Plan to Lower Minimum Age to 18 is Being Studied

If the proposed reduction of the minimum draft age from 21 to 18 is passed by Congress, 96.6 percent of all present undergraduates will be subject to selective service, according to a study of age and enrollment figures for the entire College.

The likelihood of the chance was made apparent when President Roosevelt said in his Tuesday press conference that he was studying a plan to make all men from the 18 to 30 eligible for compulsory service in the army.

Army officials have long favored a lower draft age, suggesting 18 to 22 as the proper training period. They have argued that a man is in his prime physical condition at that time, he is more amenable to rigorous discipline, and he is psychologically fit for army life.

No Senior Exempt

Not one member of the present Senior class would be exempt from registration if an 18-year old limit were set on July 1, and only 116 men in all of the four classes now in college would not have to register.


Even including next year's Freshmen and excluding this year's Seniors, 86.6% of the entire College would still be liable to army service. Practically 100% of the Class of 1942, 99.6% of 1943, and 88% of 1944 would be eligible. Although figures for 1945 are not yet available, past trends have shown that about 60% of entering Freshmen are over 18 and would thus be subject to registration.
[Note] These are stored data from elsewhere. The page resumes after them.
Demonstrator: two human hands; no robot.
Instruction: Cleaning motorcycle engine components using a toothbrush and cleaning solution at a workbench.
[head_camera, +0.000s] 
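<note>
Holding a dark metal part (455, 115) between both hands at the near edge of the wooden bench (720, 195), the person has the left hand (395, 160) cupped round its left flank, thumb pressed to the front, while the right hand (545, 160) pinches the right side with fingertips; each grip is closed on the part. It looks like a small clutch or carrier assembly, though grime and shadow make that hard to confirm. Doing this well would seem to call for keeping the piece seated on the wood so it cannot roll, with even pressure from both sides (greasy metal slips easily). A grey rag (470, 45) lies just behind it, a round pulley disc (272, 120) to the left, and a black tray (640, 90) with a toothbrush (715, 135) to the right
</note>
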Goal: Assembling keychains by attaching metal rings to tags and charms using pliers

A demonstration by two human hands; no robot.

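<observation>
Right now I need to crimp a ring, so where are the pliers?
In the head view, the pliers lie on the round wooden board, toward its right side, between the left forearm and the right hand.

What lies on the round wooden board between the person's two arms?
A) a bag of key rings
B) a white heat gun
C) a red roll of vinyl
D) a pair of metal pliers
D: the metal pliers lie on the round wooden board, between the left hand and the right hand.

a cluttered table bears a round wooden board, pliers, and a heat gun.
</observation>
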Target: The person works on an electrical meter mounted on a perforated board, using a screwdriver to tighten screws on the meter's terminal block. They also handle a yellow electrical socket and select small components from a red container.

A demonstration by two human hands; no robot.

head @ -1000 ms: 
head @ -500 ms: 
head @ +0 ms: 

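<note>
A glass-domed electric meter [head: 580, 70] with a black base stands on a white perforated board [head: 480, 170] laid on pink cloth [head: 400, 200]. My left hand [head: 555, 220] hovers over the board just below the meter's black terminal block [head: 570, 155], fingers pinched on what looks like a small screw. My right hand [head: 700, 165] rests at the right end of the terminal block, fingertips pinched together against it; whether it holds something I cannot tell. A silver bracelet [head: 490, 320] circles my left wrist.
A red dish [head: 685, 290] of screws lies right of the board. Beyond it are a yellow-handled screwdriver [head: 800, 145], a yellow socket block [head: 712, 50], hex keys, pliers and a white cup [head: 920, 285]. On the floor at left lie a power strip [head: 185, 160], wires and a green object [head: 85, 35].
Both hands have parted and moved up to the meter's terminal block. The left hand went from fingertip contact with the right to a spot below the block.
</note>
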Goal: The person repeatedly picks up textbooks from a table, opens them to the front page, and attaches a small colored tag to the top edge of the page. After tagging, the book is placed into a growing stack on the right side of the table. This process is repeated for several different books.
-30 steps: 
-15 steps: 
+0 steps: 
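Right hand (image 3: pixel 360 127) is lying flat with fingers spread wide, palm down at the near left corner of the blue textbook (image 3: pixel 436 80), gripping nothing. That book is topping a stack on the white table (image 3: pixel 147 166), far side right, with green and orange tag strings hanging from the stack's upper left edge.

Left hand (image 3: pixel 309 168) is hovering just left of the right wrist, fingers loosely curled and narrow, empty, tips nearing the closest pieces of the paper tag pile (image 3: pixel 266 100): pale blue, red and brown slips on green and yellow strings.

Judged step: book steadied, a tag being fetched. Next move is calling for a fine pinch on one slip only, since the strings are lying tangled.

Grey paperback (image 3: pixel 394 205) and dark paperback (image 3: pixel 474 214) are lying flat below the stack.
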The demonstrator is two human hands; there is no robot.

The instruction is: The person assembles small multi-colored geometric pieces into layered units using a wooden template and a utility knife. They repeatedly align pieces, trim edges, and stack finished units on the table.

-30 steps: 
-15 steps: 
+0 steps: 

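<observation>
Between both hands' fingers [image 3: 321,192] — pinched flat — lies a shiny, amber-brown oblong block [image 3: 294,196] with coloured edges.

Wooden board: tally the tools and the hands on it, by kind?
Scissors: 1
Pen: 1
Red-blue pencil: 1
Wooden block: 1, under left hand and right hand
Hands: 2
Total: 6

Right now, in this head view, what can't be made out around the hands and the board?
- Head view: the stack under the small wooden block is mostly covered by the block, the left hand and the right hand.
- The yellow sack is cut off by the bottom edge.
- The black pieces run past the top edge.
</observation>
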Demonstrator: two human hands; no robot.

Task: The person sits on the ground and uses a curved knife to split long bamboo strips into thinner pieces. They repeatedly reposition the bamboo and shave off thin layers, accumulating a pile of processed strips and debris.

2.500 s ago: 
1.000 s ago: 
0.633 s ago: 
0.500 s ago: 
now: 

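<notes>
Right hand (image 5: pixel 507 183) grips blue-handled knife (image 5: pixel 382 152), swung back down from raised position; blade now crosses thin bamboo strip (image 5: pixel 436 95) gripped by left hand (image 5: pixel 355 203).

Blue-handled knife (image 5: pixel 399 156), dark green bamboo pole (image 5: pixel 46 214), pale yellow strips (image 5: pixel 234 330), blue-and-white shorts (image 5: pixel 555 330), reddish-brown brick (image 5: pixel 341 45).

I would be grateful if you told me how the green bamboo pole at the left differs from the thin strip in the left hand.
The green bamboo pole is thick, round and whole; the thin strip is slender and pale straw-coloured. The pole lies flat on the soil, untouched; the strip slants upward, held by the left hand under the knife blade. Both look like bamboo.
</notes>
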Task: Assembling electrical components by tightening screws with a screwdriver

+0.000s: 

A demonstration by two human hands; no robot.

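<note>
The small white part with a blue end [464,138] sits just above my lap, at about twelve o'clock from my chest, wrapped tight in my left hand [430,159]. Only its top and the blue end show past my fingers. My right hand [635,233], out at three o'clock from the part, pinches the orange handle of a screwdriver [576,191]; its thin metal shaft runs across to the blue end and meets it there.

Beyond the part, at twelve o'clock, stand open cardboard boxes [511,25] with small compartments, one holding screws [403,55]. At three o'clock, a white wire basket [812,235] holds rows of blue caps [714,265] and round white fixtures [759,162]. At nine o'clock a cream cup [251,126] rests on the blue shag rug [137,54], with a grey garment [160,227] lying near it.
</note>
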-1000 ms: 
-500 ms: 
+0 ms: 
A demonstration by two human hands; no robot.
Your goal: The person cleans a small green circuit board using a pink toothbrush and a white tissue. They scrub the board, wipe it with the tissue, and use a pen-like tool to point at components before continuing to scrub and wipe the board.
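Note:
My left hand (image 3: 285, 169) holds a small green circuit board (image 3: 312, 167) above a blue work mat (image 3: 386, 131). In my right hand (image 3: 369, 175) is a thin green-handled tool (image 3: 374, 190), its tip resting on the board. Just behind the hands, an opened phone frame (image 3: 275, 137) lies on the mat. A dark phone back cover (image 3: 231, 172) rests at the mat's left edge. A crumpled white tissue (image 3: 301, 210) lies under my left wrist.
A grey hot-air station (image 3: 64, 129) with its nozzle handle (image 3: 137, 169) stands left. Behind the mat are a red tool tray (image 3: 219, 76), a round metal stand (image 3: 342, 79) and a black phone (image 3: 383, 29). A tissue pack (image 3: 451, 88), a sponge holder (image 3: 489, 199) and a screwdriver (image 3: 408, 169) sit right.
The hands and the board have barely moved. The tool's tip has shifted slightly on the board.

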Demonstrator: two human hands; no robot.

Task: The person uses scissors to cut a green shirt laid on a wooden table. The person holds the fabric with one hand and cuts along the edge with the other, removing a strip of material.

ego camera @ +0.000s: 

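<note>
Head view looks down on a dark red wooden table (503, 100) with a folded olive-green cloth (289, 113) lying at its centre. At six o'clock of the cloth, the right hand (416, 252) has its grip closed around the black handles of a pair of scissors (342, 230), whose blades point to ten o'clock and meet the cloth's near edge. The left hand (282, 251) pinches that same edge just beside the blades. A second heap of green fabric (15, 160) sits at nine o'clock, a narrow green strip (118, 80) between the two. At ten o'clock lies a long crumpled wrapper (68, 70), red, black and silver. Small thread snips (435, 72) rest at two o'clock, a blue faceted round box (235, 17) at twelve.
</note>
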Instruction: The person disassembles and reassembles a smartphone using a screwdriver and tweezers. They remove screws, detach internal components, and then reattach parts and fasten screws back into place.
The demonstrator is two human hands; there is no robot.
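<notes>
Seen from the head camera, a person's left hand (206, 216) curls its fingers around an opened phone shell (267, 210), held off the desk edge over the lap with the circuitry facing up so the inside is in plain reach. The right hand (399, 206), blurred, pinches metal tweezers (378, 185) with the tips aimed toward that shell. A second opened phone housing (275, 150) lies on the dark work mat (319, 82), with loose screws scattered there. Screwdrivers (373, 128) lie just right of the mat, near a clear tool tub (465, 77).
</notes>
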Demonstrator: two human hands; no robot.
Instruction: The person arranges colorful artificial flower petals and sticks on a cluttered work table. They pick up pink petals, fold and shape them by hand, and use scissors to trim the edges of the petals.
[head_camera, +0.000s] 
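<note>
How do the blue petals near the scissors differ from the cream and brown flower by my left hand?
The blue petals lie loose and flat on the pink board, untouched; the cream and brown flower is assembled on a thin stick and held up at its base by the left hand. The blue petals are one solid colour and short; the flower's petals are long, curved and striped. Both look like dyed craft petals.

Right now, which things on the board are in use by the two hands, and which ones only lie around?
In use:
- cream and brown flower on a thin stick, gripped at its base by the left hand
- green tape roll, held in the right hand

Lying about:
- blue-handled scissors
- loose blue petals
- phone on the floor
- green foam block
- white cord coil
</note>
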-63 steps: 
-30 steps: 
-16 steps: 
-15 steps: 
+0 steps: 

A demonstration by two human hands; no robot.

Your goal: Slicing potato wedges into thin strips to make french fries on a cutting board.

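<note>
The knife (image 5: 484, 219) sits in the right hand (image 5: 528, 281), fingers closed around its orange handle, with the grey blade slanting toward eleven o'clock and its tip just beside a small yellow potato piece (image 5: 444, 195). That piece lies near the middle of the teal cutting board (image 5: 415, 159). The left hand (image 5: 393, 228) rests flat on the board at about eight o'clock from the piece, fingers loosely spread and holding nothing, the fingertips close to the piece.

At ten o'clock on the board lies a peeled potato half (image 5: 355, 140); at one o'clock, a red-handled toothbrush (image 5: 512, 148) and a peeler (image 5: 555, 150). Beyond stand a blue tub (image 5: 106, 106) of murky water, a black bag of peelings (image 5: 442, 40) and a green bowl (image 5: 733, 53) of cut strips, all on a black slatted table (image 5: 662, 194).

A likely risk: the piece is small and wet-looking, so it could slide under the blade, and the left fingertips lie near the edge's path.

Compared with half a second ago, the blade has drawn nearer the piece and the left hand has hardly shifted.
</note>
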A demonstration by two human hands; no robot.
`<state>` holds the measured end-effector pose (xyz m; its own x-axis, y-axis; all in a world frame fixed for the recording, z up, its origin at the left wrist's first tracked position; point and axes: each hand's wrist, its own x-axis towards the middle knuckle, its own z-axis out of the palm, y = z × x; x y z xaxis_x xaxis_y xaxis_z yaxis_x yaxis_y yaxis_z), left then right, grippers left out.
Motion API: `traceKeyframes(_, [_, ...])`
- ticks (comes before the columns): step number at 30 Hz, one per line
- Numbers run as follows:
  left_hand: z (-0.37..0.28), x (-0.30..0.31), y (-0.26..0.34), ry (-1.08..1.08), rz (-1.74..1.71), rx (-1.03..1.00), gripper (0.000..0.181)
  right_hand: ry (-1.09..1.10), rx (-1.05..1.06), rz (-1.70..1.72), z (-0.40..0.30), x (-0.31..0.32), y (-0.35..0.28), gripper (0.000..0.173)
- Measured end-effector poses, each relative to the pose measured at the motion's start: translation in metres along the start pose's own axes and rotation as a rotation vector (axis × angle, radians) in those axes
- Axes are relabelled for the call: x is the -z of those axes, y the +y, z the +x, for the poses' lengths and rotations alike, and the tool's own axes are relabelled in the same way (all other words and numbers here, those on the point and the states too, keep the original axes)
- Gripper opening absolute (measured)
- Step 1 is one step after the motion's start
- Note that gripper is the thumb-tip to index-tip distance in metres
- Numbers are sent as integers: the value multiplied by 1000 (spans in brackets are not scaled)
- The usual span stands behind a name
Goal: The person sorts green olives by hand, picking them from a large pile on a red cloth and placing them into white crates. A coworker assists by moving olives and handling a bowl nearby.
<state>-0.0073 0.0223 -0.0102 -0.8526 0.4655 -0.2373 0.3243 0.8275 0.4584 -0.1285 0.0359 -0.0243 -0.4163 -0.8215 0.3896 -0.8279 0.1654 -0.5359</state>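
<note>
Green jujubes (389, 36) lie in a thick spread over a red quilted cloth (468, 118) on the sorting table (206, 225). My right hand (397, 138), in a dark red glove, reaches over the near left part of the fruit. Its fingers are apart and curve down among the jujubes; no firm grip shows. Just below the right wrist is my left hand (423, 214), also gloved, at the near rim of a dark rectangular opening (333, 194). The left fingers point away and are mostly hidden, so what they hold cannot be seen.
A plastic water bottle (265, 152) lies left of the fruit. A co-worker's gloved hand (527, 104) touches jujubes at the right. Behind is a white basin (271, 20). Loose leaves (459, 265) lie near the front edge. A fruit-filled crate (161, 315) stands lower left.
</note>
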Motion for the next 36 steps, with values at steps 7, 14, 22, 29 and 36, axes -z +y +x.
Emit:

One hundred and eighty-six men in the three lower classed registered on October 16, although none have yet been called into service. Fifty-five more reached the age of 21 during 1940 but after the original registration day.

Of those Juniors who did not become 21 last year, 389 will attain their majority this year, and only 111 will not.

The majority of this year's Sophomores will be 21 in 1942, and of this year's Freshmen in 1943. Thus the draft is certain to have a drastic effect on Harvard enrollment even if the age is not brought down to 18.

Faculty Interest

Official concern at Harvard over the situation was recently demonstrated in the questionnaire which was added to study cards for the first time this year. There questions were made out before the plan for reducing draft age was officially suggested, but the information received on the cards is of such nature that further general questioning of students will probably not be necessary.

Figures are not yet obtainable as to the number of Harvard students who will be rejected from the draft because of physical defects, since no men have actually been called as yet. If the national average 20% of the select as rejected is in effect here, 77.3% of all Harvard undergraduates would still be subject to service.